Europe balkanique

Albanie

En mars 1992, la dictature la plus brutale de l'Europe de l'Est avait cessé d'exister, laissant derrière elle un pays au bord de la disette et une économie dans un état catastrophique. Grâce à l'aide d'urgence de la communauté internationale et au départ, vers l'Italie et la Grèce, de centaines de milliers de travailleurs émigrés clandestins, l'Albanie a pu éviter le pire. Une timide reprise et une réorganisation de l'économie en 1993-1994 lui ont permis de sortir d'une situation digne du tiers-monde, sans que la démocratie ne s'installe réellement pour autant. La victoire du Parti démocratique d'Albanie (PDA), aux élections de mars 1992, a porté à la tête de l'État le docteur Sali Berisha, un homme autoritaire qui règne sans partage, conformément à une Constitution qui lui donne des pouvoirs étendus. Il n'a cependant pas pu augmenter ces derniers, les électeurs s'y étant opposé lors du référendum constitutionnel de novembre 1994. Au sein du gouvernement, les ministres sont facilement renvoyés ou poussés à la démission. En mars, Eduard Selami, le successeur de Sali Berisha à la tête du PDA, est lui-même limogé.

Le manque de démocratie avait interdit à l'Albanie de rentrer au Conseil de l'Europe. Admise finalement cette année, elle s'engage en contrepartie à adopter une nouvelle Constitution, à garantir l'indépendance de la justice et à abolir la peine de mort.

Les relations avec le voisin grec étaient jusque-là très tendues, Athènes reprochant à Tirana de maltraiter sa minorité grecque (alors qu'elle est estimée à plus de 200 000 personnes, les Albanais considèrent qu'elle n'en représente que 60 000), et l'Albanie accusant de son côté la Grèce de s'immiscer dans ses affaires intérieures et de maltraiter 300 000 travailleurs clandestins saisonniers albanais. En septembre 1994, après la condamnation à de lourdes peines de six responsables d'Omonia (« Concorde », parti de la minorité grecque), la Grèce avait réagi en expulsant 70 000 Albanais. L'Albanie ayant un besoin vital des devises que ces émigrés envoient à leurs familles, elle avait adoucie la peine des cadres d'Omonia, pour finalement les libérer en février 1995. Athènes avait alors levé son veto à une aide importante de l'Union européenne à l'Albanie. En mars, Karolos Papoulias, le ministre grec des Affaires étrangères, se rend en Albanie pour régler le contentieux qui oppose les deux pays. Des engagements sont pris quant au traitement de la minorité grecque et des immigrés albanais, et le groupe ultranationaliste grec, qui s'était attaqué à une caserne albanaise en avril 1994, est démantelé par la police d'Athènes. Les échanges économiques reprennent et les armées des deux pays vont jusqu'à organiser des manœuvres militaires communes.

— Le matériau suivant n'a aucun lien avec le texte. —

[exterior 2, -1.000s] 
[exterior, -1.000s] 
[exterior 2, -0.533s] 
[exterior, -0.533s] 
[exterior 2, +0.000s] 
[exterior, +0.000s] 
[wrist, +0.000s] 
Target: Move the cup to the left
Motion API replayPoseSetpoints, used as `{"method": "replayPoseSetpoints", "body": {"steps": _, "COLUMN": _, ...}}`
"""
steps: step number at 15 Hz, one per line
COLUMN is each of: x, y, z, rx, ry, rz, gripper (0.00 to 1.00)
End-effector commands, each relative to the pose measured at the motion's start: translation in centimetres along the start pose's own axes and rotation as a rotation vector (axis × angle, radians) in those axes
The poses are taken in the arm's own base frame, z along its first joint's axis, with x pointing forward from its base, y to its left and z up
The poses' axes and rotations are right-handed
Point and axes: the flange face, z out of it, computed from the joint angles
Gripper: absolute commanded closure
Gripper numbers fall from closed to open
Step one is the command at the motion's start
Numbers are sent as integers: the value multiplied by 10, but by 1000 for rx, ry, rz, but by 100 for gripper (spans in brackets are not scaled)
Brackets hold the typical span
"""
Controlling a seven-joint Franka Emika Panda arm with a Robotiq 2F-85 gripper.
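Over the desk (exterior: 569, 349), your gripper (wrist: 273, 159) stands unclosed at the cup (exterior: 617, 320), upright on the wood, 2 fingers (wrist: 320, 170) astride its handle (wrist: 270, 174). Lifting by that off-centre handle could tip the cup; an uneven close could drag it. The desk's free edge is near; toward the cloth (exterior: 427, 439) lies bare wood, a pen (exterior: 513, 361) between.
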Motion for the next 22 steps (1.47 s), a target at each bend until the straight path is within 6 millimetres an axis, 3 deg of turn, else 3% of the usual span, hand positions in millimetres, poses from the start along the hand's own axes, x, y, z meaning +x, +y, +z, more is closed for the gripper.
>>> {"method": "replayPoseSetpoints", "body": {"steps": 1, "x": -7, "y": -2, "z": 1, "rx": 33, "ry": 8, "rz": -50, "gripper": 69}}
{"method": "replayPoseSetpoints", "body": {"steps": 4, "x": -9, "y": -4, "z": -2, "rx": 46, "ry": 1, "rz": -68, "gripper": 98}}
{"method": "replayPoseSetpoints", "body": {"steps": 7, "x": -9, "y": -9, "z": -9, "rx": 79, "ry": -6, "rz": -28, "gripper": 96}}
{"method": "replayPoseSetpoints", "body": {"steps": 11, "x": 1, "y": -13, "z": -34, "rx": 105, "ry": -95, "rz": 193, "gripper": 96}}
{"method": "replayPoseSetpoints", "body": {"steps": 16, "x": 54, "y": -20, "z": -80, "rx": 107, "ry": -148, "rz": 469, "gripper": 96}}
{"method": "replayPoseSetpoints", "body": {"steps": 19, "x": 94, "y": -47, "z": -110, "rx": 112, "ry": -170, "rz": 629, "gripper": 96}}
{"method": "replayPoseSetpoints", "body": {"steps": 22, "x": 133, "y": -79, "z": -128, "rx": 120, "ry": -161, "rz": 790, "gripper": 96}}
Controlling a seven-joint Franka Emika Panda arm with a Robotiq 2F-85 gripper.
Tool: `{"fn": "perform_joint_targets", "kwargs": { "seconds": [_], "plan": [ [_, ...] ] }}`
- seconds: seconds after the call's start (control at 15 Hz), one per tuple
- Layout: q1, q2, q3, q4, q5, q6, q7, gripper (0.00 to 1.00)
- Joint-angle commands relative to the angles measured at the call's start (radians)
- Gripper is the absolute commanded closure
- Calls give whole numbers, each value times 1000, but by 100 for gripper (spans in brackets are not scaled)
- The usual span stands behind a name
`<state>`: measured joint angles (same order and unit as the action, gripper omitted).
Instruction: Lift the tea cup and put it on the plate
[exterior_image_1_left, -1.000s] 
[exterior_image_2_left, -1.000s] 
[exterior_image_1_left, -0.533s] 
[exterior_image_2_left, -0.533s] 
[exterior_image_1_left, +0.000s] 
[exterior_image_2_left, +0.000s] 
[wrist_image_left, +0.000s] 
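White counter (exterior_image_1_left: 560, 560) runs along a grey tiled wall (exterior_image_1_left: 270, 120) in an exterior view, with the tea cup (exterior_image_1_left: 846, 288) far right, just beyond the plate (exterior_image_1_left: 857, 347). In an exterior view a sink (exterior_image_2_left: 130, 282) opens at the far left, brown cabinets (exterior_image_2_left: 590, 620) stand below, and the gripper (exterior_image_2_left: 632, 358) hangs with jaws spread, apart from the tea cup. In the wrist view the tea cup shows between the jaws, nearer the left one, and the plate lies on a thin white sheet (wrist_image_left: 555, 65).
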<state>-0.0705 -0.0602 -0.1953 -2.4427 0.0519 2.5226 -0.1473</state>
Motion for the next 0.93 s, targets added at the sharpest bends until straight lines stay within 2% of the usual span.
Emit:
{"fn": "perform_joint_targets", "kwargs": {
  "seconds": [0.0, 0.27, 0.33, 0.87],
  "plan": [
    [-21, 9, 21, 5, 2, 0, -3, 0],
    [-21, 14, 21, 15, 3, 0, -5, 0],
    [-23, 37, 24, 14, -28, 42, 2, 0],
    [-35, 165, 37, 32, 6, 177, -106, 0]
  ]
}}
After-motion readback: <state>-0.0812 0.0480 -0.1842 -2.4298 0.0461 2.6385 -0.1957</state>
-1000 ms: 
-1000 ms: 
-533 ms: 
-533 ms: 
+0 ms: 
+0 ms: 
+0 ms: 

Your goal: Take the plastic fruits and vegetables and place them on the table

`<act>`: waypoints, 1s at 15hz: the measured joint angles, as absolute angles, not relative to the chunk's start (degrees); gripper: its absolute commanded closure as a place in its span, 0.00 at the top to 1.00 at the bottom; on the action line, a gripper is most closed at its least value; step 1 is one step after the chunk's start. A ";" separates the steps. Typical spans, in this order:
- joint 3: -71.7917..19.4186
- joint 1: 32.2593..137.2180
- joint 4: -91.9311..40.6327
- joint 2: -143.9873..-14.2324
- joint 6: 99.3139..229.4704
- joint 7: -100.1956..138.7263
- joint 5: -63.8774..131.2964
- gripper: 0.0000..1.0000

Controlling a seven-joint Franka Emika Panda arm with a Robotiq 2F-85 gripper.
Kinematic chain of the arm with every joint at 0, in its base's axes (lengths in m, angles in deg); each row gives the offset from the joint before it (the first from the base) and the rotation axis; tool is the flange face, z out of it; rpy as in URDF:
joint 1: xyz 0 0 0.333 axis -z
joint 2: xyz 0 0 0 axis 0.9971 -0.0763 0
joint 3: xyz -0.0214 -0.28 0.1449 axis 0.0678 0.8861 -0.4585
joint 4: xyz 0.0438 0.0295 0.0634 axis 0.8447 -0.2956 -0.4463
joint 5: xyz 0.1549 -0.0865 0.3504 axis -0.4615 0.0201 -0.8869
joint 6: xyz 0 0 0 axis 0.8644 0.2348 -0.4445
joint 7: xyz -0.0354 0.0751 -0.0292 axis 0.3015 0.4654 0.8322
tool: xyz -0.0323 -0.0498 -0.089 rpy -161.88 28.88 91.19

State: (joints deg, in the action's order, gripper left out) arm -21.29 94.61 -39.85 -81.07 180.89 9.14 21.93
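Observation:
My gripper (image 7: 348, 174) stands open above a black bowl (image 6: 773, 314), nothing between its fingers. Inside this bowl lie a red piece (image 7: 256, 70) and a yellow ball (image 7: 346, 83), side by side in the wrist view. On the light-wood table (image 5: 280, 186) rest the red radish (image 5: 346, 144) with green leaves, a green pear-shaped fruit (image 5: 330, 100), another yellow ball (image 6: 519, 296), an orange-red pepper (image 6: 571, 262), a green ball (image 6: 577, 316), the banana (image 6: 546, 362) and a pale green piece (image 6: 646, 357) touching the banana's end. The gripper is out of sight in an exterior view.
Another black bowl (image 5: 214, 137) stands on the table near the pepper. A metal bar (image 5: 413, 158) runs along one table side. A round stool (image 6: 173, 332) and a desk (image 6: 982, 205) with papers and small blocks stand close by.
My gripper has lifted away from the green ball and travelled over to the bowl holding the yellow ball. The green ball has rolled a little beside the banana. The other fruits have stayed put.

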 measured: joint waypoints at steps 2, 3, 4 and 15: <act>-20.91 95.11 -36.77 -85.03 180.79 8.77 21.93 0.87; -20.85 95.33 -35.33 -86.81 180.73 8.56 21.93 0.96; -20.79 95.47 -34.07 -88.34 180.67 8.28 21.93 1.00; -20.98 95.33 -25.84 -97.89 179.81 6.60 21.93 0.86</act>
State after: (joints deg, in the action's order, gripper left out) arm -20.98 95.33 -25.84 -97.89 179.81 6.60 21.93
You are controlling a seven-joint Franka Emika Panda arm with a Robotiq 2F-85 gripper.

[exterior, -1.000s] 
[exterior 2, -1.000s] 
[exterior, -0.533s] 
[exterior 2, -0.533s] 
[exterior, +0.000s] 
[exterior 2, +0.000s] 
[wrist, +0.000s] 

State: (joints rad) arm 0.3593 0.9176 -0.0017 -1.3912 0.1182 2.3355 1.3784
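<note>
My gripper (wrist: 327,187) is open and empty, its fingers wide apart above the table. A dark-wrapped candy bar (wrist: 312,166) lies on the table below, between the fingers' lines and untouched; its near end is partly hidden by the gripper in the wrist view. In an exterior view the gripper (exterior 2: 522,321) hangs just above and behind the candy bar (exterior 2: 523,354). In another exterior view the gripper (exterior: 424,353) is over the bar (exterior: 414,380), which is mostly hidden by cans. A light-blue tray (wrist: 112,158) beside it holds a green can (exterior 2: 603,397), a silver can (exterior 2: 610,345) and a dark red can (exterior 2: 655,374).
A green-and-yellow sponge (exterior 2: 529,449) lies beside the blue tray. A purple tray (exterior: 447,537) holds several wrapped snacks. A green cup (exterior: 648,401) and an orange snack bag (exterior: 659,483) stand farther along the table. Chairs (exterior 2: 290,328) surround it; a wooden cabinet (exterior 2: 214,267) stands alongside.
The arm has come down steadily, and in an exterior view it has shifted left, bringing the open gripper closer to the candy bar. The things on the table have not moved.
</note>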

C'est dans le domaine de l'ouverture internationale que le régime albanais, complètement isolé depuis 1944, progresse le plus. Outre son admission au Conseil de l'Europe, le pays s'ouvre en direction des États-Unis, des pays musulmans et de la Turquie. Il participe à des manœuvres de l'OTAN, et le Premier ministre, Aleksander Meksi, se rend à Moscou, après plus de trente ans de brouille entre les deux pays.

Bulgarie

À la suite de la victoire, aux législatives de décembre 1994, du Parti socialiste bulgare (PSB, ex-communiste), les anciens communistes reviennent au pouvoir. Contrairement à leurs homologues polonais ou hongrois, les communistes bulgares n'ont pas d'état d'âme à propos de leur passé : ils ont toujours refusé de condamner la dictature de Todor Jivkov (1954-1989). Les communistes avaient su rester relativement soudés ; ils dénonçaient sans cesse la paupérisation (réelle) de la population (55 % en dessous du seuil de pauvreté), et ils avaient réussi à former une coalition avec les agrariens et les écologistes de gauche. Au contraire, l'alliance démocrate de l'UFD (Union des forces démocratiques), divisée en une multitude de groupes et partis, avait explosé. Une partie du centre gauche de l'UFD avait fondé l'Alliance démocratique pour la république et une autre, emmenée par des agrariens centristes, l'Union populaire. Outre la victoire des communistes en décembre 1994, cette situation anarchique avait permis aux milieux « économico-mafieux » d'obtenir 13 sièges sous le nom du « Business bloc bulgare ».